■ What you will do
Start at the line in the entries below that contains "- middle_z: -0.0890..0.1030", stop at the line that contains "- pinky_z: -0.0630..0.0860", and output exactly the lines in that span, both ends included.

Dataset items
%%

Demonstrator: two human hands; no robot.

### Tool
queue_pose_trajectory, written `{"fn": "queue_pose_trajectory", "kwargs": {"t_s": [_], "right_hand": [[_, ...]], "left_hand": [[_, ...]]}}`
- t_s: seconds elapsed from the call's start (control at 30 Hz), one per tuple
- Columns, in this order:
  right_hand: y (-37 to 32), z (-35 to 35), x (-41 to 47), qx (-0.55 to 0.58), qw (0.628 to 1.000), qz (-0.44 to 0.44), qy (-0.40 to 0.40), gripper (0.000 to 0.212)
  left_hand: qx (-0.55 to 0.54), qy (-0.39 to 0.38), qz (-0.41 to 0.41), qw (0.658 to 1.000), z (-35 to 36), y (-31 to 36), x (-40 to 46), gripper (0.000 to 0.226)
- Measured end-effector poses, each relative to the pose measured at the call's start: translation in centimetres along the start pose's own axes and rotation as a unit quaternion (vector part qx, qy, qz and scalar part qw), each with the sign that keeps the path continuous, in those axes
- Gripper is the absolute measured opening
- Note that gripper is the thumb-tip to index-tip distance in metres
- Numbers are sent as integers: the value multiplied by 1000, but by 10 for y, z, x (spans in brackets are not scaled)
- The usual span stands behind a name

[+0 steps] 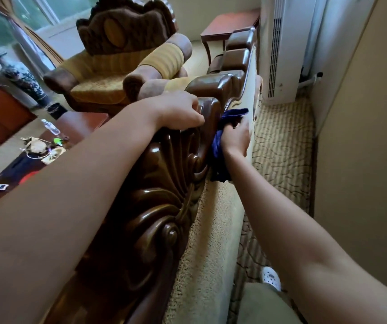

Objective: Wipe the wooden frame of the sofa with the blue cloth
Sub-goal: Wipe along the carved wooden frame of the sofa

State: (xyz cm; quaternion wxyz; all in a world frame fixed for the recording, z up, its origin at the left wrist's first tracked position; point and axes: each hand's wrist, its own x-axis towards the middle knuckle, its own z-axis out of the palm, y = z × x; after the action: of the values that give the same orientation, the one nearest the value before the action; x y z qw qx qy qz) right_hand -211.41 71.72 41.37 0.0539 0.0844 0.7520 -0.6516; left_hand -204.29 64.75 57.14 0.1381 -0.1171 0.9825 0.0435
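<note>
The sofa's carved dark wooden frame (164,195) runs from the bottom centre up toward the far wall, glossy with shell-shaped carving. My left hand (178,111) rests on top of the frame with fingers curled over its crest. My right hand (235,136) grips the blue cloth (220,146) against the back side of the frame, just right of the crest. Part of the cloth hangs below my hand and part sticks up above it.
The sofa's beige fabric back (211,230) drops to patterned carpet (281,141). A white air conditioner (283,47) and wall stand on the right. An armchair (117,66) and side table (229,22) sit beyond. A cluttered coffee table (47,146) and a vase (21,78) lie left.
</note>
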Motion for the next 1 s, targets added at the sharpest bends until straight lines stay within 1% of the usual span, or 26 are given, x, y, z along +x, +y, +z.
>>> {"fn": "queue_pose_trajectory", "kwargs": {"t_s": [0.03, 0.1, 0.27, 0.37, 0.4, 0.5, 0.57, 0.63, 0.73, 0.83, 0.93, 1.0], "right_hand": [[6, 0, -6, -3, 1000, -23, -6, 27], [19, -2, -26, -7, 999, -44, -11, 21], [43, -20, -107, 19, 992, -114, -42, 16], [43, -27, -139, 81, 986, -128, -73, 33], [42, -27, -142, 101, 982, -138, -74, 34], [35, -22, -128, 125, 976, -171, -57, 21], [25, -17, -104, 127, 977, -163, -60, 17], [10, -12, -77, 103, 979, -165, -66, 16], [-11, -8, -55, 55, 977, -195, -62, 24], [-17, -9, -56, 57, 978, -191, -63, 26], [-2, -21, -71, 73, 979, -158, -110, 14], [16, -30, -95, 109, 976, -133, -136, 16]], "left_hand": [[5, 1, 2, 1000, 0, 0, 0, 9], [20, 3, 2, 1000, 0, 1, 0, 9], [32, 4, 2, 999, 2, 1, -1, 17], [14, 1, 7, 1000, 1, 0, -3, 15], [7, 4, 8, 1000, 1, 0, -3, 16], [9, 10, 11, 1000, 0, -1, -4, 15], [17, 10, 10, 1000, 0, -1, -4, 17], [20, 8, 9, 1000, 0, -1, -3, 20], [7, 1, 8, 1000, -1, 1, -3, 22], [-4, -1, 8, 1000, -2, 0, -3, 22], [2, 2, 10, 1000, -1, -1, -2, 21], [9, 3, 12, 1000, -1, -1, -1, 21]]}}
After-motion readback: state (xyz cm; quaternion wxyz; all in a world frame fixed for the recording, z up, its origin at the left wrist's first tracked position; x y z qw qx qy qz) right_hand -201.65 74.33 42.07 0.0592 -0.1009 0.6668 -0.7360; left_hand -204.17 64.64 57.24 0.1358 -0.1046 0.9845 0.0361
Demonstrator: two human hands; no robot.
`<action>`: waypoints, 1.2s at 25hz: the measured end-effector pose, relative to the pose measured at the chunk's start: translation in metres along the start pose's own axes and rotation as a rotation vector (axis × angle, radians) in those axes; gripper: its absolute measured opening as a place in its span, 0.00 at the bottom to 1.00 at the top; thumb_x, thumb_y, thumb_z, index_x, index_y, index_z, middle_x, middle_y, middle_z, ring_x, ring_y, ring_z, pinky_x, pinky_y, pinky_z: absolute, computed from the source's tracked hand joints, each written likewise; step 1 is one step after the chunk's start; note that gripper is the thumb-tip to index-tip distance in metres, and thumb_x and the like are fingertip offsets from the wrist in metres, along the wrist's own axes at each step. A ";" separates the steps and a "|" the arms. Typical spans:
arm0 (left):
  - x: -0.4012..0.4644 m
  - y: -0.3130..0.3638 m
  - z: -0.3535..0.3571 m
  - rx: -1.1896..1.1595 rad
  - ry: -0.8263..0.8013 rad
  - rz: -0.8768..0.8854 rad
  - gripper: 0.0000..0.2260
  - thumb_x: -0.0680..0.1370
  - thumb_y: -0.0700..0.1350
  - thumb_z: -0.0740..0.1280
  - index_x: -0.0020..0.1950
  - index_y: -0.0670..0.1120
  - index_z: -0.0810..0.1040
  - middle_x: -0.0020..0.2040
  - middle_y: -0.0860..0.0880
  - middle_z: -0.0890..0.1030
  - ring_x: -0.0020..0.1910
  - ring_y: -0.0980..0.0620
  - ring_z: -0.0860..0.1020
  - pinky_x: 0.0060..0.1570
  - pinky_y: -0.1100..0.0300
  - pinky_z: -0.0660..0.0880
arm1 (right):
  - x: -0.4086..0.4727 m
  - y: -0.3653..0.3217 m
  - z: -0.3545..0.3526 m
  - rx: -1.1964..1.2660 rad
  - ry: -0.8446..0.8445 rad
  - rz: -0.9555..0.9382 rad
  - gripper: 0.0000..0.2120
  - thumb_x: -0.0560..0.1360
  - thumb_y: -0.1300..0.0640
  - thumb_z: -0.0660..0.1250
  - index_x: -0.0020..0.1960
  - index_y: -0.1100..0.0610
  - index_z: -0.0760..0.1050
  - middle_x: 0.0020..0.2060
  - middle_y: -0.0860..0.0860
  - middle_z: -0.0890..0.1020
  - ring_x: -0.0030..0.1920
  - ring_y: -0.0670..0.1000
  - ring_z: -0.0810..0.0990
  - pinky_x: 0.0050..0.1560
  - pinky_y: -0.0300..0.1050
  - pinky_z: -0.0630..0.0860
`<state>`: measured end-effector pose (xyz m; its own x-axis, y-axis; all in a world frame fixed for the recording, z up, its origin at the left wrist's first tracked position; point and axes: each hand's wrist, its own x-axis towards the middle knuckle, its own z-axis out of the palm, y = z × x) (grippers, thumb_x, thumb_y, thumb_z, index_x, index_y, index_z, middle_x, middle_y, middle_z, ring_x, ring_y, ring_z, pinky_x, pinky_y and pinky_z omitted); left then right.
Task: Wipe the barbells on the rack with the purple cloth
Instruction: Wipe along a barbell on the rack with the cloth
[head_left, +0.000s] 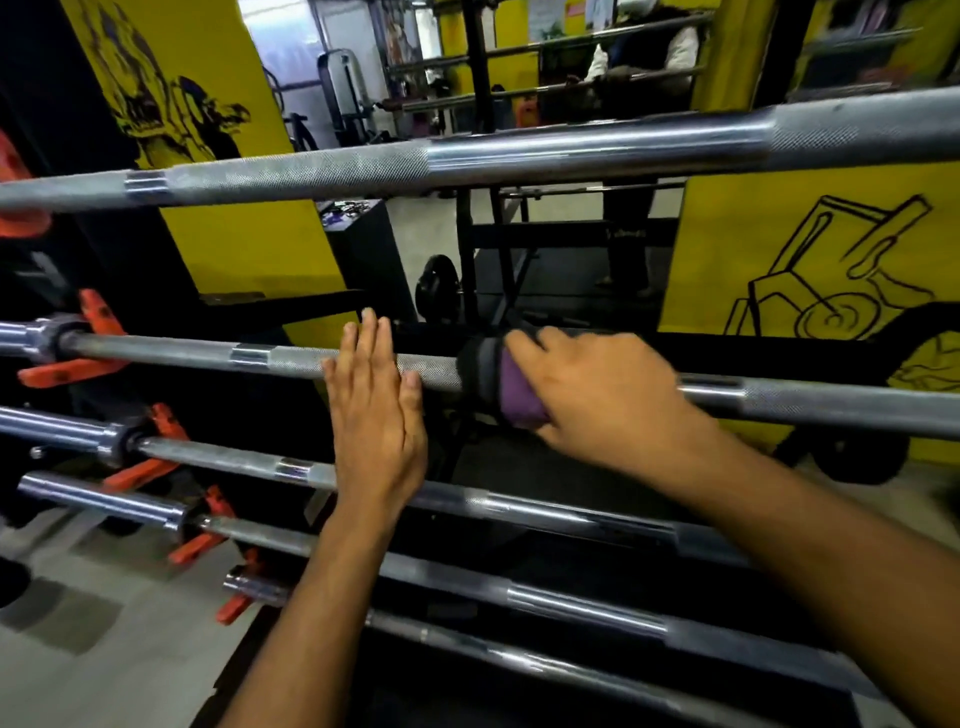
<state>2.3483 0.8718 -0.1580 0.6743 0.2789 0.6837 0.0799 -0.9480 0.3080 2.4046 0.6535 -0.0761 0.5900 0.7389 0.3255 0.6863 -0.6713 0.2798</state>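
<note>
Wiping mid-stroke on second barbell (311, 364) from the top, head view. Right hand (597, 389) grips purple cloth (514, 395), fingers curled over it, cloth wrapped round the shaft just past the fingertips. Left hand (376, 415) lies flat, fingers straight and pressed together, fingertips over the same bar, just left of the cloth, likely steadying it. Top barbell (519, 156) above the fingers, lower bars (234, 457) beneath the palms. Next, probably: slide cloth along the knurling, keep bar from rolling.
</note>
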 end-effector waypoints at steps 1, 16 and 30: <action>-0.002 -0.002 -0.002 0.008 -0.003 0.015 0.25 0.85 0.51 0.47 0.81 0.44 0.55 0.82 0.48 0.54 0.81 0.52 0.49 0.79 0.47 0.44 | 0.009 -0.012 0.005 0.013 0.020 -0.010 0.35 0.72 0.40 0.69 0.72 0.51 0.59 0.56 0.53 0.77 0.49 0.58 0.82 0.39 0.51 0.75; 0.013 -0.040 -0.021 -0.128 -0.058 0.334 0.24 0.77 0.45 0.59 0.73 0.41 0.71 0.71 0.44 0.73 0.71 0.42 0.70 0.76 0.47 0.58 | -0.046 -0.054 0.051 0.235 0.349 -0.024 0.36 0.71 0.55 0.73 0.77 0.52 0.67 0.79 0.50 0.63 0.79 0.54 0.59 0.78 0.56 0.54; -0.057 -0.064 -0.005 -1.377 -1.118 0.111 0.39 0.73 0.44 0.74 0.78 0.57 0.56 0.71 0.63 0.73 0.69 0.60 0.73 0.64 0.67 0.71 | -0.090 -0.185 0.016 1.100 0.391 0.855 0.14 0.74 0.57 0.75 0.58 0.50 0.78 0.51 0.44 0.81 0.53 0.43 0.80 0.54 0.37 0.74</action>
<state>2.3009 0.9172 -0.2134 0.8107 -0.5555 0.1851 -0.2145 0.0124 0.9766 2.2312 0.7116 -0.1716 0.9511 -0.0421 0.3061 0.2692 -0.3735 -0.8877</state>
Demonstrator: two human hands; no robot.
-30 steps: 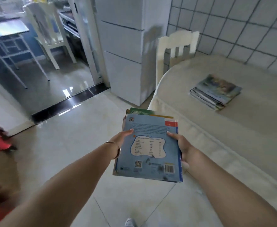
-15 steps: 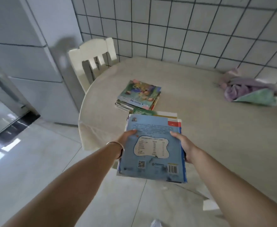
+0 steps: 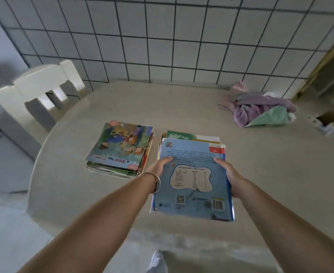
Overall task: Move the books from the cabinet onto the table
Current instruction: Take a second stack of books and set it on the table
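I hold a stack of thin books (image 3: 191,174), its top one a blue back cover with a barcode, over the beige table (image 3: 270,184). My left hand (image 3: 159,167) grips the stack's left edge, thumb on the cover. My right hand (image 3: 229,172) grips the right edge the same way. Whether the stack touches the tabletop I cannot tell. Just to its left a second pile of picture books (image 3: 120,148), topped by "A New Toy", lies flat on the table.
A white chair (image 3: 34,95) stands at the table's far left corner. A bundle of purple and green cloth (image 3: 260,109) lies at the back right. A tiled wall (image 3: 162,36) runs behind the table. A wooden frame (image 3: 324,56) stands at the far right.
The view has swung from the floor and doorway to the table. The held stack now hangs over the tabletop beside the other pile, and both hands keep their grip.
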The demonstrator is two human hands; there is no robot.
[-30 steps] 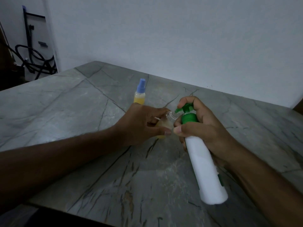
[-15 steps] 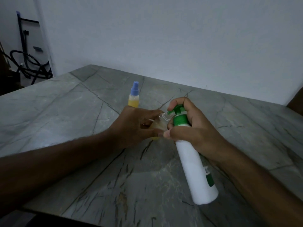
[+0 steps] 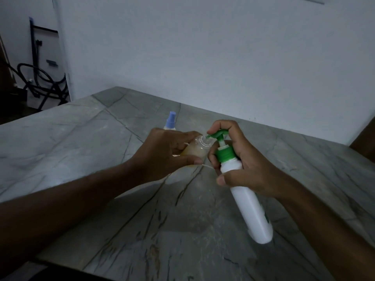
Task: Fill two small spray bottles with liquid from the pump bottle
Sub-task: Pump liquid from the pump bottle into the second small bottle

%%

■ Solution to this exercise
  - middle_z: -0.0890..0.1030
  - ring_x: -0.0020..0.1910
  - ring_y: -0.0980..0.0620
  - ring_z: -0.0860..0.1020
  - pinky_x: 0.0060..0.1570
  - pinky_y: -0.1100..0.0300
  - pinky_z: -0.0660..0.0880
arm1 (right):
  - x: -0.4086..0.4727 m
  - y: -0.3653..0.3217 m
  - z: -0.3545..0.3526 m
  - rx: -1.1964..1.2660 rad
  - ry: -0.8446..0.8445 rad
  - rz: -0.9555..0.9382 rad
  - gripper: 0.0000..0.2120
  - thumb_x: -0.0560..0.1360
  - thumb_y: -0.1300..0.0640
  - thumb_z: -0.0660..0.1250
  - index_x: -0.0020..0.1960
  - index_y: -0.1100..0.0610
  - index_z: -0.0760..0.1050
  - middle_x: 0.0020..0.2060
  - middle_y: -0.0860..0.0860
  - middle_z: -0.0890..0.1020
  - ring_x: -0.0030..0.1920
  - ring_y: -0.0670..0.1000
  - ring_z: -0.0810..0.0990
  - pinky_x: 0.0050..0.1560
  - pinky_y: -0.0300..0.1050
  - pinky_z: -0.0630..0.0860

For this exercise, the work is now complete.